School of Health Sciences, University of Salford, Salford, United Kingdom.


Radcliffe, JN, Comfort, P, and Fawcett, T. The perceived psychological responsibilities of a strength and conditioning coach. J Strength Cond Res 32(10): 2853-2862, 2016-Research is limited in exploring the specific psychology-oriented responsibilities of the strength and conditioning professional. The present research explored the psychological responsibilities adopted by accredited strength and conditioning coaches. Participants comprised 10 coaches working within the United Kingdom, 3 within the United States, and 5 within Australia offering a cross-section of experience from various sport disciplines and educational backgrounds. Participants were interviewed either in person or via Skype. Thematic clustering was followed using interpretative phonological analysis to identify common themes. Over half (61%) of the respondents reported that their position as a strength and conditioning coach required additional psychology-oriented responsibilities.

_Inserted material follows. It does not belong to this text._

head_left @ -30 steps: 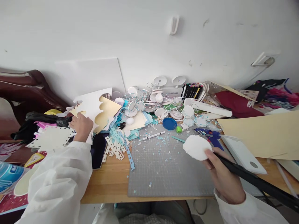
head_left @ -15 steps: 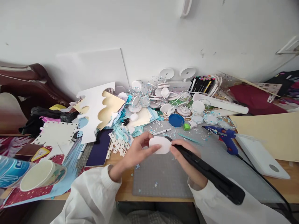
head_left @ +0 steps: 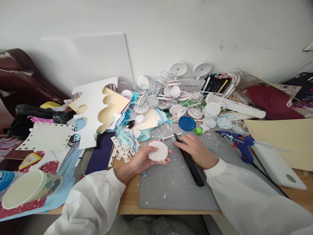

These comprised a counseling role in the absence of a psychologist and the use of "softer skills" in a mentoring role to the athlete during a challenging situation. The coach could play an influential role in shaping the mentality of the team. The coach identifies how the role results in working to relay information from the athlete to other support staff and similarly from the support staff to the athlete. In addition to identifying the resonant psychology-oriented responsibilities, discussion is made with specific focus on the ethical boundary within which strength and conditioning coaches must reside regarding the competencies to provide psychological support.